He was right. I looked around, spotting the files at the ends of our gurneys. I pulled out Liz’s. “Elizabeth Roseman. It says she didn’t have any living relatives.”

Matt pulled Brian’s file. “Brian Gehris. That’s whose body I’m in?”

“Yes.”

Matt shook his head, trying to wrap his mind around everything I was telling him. “Personal belongings. He must have had a wallet on him when he died, right? The file says he was killed in a car accident.”

I looked around again, wondering if they’d have personal belongings stored in here to return to the families. Not likely. This place was empty, sterile. “There’s nothing here.”
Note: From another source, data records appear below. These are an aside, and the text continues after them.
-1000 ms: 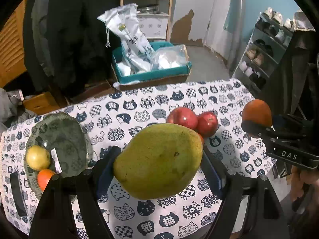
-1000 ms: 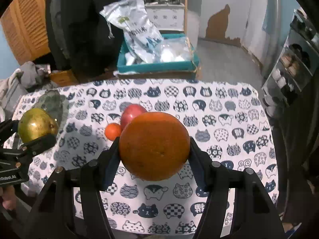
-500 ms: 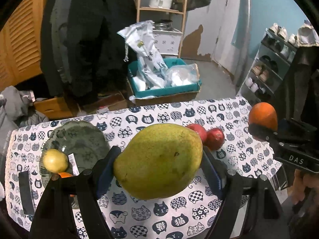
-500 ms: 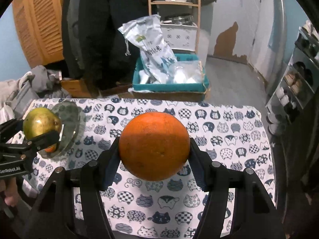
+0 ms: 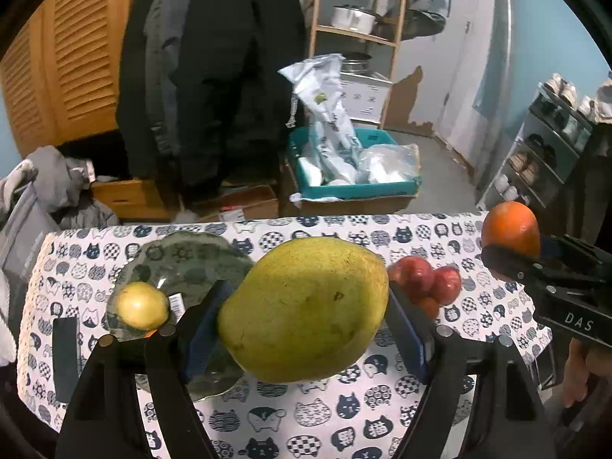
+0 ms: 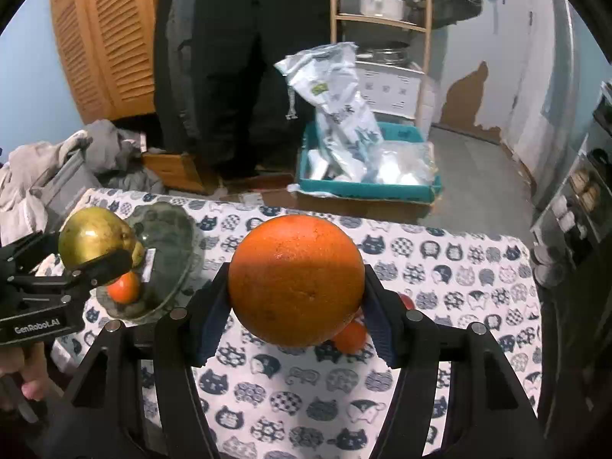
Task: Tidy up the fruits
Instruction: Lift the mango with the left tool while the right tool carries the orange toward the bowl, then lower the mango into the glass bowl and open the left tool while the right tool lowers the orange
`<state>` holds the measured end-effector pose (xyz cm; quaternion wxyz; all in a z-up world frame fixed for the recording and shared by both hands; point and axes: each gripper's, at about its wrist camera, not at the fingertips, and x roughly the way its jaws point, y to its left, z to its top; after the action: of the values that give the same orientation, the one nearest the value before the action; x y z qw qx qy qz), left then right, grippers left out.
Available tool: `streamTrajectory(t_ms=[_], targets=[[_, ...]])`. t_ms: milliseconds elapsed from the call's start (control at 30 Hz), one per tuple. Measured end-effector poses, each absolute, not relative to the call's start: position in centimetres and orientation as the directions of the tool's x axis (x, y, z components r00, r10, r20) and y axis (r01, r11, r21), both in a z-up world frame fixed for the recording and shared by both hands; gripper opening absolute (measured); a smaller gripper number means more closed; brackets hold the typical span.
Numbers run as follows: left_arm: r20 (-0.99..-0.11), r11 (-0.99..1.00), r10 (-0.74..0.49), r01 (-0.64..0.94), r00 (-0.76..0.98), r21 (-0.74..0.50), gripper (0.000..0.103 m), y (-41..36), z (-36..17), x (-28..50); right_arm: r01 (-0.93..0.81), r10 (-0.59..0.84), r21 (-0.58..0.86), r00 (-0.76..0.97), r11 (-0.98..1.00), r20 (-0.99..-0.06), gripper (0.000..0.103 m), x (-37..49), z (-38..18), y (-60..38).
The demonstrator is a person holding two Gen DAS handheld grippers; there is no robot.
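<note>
My left gripper point(image 5: 302, 313) is shut on a large yellow-green mango point(image 5: 306, 306) and holds it above the cat-print table, beside the grey glass plate point(image 5: 183, 267). A yellow lemon point(image 5: 141, 305) and a small orange point(image 6: 124, 287) lie on the plate. My right gripper point(image 6: 296, 283) is shut on a big orange point(image 6: 296, 279), held above the table's middle. Two red apples point(image 5: 424, 279) and a small tangerine point(image 6: 350, 336) lie on the cloth right of the plate. The left gripper with the mango point(image 6: 95, 241) shows in the right wrist view, the right one with the orange point(image 5: 510, 229) in the left wrist view.
A black flat object point(image 5: 65, 352) lies at the table's left edge. Beyond the table stand a teal crate with plastic bags point(image 5: 352, 168), a wooden shelf point(image 5: 355, 38), hanging dark coats point(image 5: 214, 76), and a shoe rack point(image 5: 543, 145) to the right.
Both grippers have risen and pulled back from the table, each still holding its fruit; the table now looks lower and farther, and more of the room shows.
</note>
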<state>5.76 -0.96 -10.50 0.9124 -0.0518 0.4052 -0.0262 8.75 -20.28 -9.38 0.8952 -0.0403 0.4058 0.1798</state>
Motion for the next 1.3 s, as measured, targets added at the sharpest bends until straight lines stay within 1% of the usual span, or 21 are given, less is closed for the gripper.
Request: streamTrajectory(t_ms=[367, 700, 900, 1000, 1300], targets=[[-0.740, 0.988, -0.021, -0.102, 0.672, -0.120, 0.081, 3.9, -11.2, 5.8, -0.429, 0.332, 0.071, 0.573, 0.901, -0.749, 0.064, 10.0, -9.8, -14.8], [-0.771, 0.974, 0.032, -0.193, 0.637, -0.119, 0.081, 8.2, -13.4, 6.2, -0.478, 0.358, 0.077, 0.532, 0.875, -0.768, 0.064, 12.0, -11.2, -9.6], [-0.801, 0.966, 0.042, -0.229, 0.597, -0.119, 0.081, 10.0, -15.6, 6.8, -0.511, 0.364, 0.077, 0.490, 0.856, -0.792, 0.064, 13.3, -13.4, -6.2], [-0.819, 0.964, 0.051, -0.241, 0.571, -0.108, 0.081, 10.8, -17.1, 7.4, -0.522, 0.374, 0.098, 0.454, 0.847, -0.808, 0.064, 13.9, -14.6, -4.9], [-0.868, 0.954, 0.030, -0.273, 0.495, -0.122, 0.081, 12.1, -21.1, 8.7, -0.530, 0.381, 0.139, 0.382, 0.836, -0.842, 0.064, 15.3, -17.6, -2.6]])
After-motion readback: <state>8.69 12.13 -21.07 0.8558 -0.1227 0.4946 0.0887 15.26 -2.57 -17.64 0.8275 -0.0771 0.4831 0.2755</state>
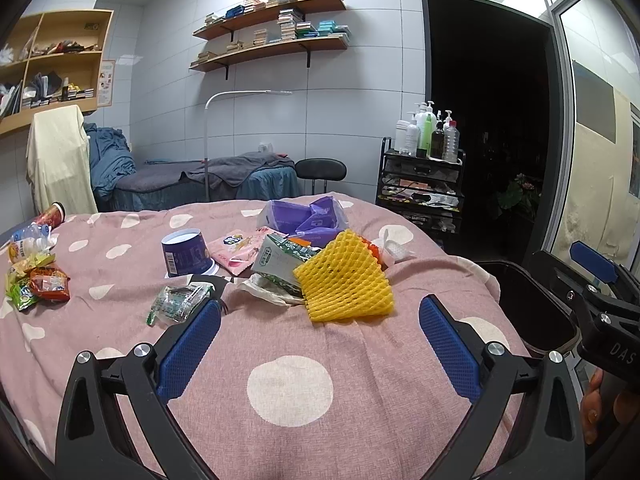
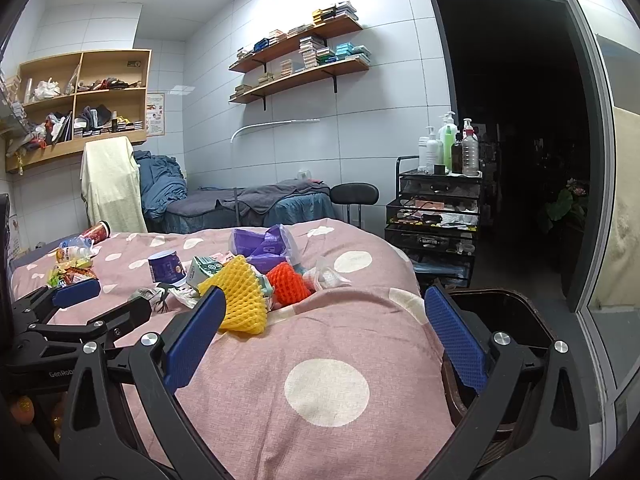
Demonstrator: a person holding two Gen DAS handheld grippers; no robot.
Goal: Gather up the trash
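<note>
Trash lies on a bed with a pink polka-dot cover (image 1: 288, 392). A yellow foam net (image 1: 344, 284) (image 2: 240, 300) sits just beyond my left gripper (image 1: 320, 340), which is open and holds nothing. Behind the net are a green carton (image 1: 280, 260), a purple cup (image 1: 186, 254), purple bags (image 1: 304, 216) and an orange foam net (image 2: 286, 282). A clear wrapper (image 1: 176, 304) lies by the left finger. My right gripper (image 2: 326, 332) is open and empty over the cover, near the bed's right edge. A dark bin (image 2: 500, 312) (image 1: 528, 304) stands beside the bed at the right.
Snack packets (image 1: 36, 284), a plastic bottle (image 1: 28, 240) and a red cup (image 1: 52, 214) lie at the bed's far left. A black cart with bottles (image 1: 424, 184), a stool (image 1: 320, 170) and a second bed (image 1: 208, 180) stand behind. A dark doorway (image 1: 488, 120) opens at the right.
</note>
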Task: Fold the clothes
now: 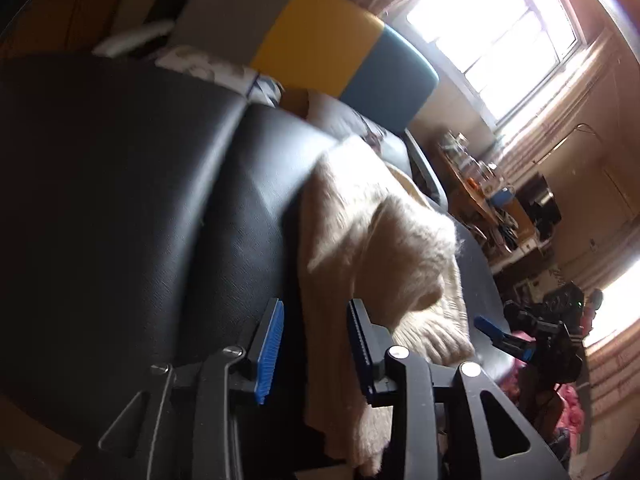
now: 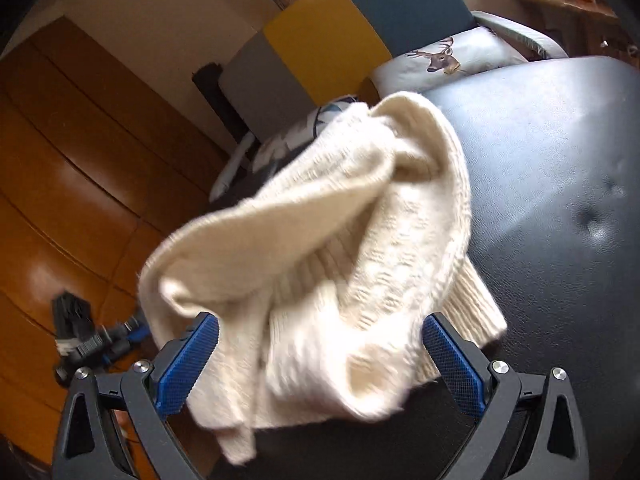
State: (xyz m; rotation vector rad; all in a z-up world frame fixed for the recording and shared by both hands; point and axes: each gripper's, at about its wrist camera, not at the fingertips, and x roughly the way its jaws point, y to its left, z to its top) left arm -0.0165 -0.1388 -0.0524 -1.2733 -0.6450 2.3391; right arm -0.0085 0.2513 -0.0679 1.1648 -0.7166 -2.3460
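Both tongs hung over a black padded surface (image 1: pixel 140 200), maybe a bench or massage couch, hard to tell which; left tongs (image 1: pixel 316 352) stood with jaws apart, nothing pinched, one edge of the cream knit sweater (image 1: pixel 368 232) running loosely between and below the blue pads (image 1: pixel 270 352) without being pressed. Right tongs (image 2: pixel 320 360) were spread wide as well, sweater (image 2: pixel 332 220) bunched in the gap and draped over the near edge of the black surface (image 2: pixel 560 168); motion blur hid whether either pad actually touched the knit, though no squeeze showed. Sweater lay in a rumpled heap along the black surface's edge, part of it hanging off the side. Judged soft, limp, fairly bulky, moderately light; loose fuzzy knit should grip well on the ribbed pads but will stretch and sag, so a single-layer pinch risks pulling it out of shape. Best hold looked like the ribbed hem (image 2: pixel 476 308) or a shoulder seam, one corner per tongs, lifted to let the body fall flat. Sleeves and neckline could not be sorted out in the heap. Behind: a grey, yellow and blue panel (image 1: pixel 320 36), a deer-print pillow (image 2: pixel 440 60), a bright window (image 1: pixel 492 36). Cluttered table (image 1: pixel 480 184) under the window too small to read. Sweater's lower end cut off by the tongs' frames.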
“Okay, then how about…” Matt walked to the closet in the corner and pulled out some hospital scrubs and white sneakers.

“Perfect!” I motioned for Matt to turn around while I got dressed. Just like always, he was a perfect gentleman. My sneakers were big, but they’d do. Once we were both outfitted like hospital staff, we checked the hall and prepared to make our exit. We had to get out of there before someone came for the bodies. They wouldn’t leave them here for long, or they’d decay. That also meant we had to get out of this town quickly so no one recognized Liz and Brian suddenly walking around after being pronounced dead. I could see the back exit, and judging by the darkness on the other side of the window, it was night. That would help. We kept our heads down and walked out of the morgue as if we worked there. We even took Liz and Brian’s files and pretended to study them to avoid talking to anyone we passed on the way out.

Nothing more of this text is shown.